EXERCISE REQUIREMENTS:
Once the pictures are removed, restate the data below word for word.

DATA EXTRACT:
#####

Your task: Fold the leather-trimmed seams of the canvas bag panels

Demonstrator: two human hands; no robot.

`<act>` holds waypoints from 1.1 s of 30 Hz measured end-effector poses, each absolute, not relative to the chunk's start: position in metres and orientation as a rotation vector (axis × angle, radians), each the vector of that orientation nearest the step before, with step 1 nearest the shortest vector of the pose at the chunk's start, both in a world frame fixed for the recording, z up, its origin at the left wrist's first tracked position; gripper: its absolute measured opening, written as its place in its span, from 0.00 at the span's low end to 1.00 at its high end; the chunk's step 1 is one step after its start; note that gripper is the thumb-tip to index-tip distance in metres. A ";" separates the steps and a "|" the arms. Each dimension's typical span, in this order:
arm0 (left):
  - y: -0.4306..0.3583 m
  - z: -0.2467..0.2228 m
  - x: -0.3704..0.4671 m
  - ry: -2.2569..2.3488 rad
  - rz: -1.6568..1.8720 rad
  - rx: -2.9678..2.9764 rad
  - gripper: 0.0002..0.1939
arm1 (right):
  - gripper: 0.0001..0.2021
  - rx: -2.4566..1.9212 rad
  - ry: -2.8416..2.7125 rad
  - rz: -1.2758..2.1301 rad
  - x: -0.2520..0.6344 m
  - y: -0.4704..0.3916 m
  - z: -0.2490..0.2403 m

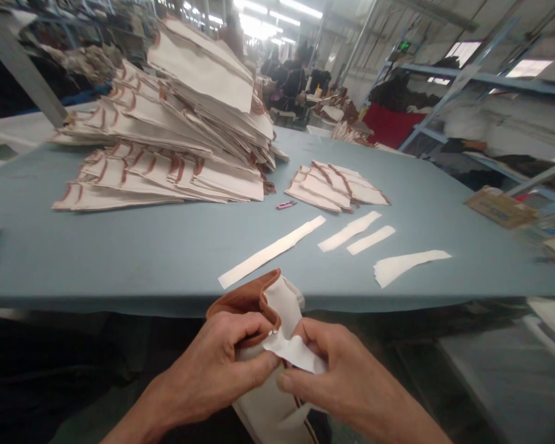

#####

RESPONSE TO THIS TASK:
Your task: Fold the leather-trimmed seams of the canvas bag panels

Demonstrator: two human hands; no robot.

`<act>` holds waypoints from 1.1 s of 30 Hz measured end-effector poses, each absolute, not relative to the chunk's start: position in metres and orientation as a rotation vector (axis × angle, radians), each the vector of that orientation nearest the step before, with step 1 nearest the shortest vector of the pose at the chunk's start, both in a world frame fixed for the recording, z up, its origin at the left wrist's first tracked position; gripper: its absolute measured opening, written as its place in its span, from 0.00 at the span's low end to 1.00 at its high end; the chunk's step 1 is one step after its start; note that gripper is the thumb-tip to index-tip distance in metres. A ";" separates the steps and a "|" the arms. Each dimension's typical span, in this order:
arm0 (left):
  - y: -0.4306..0.3583 m
  - z: -0.2467..0.2228 m
  - x: -0.3704..0.4671 m
  - ry: -2.2569..2.3488 rad
  - rz: -1.6568..1.8720 rad
  - rx: -2.9678..2.9764 rad
  - gripper: 0.0002..0.1939
arm1 (right):
  - gripper: 0.0001..0.2021
  - rx: -2.4566..1.9212 rad
  - ry: -2.8416..2.7125 rad
  - rz: -1.2758..2.1301 rad
  - x: -0.2520..0.6344 m
  - y: -0.4704..0.3916 m
  - z: -0.2490..0.2403 m

That concludes the exercise.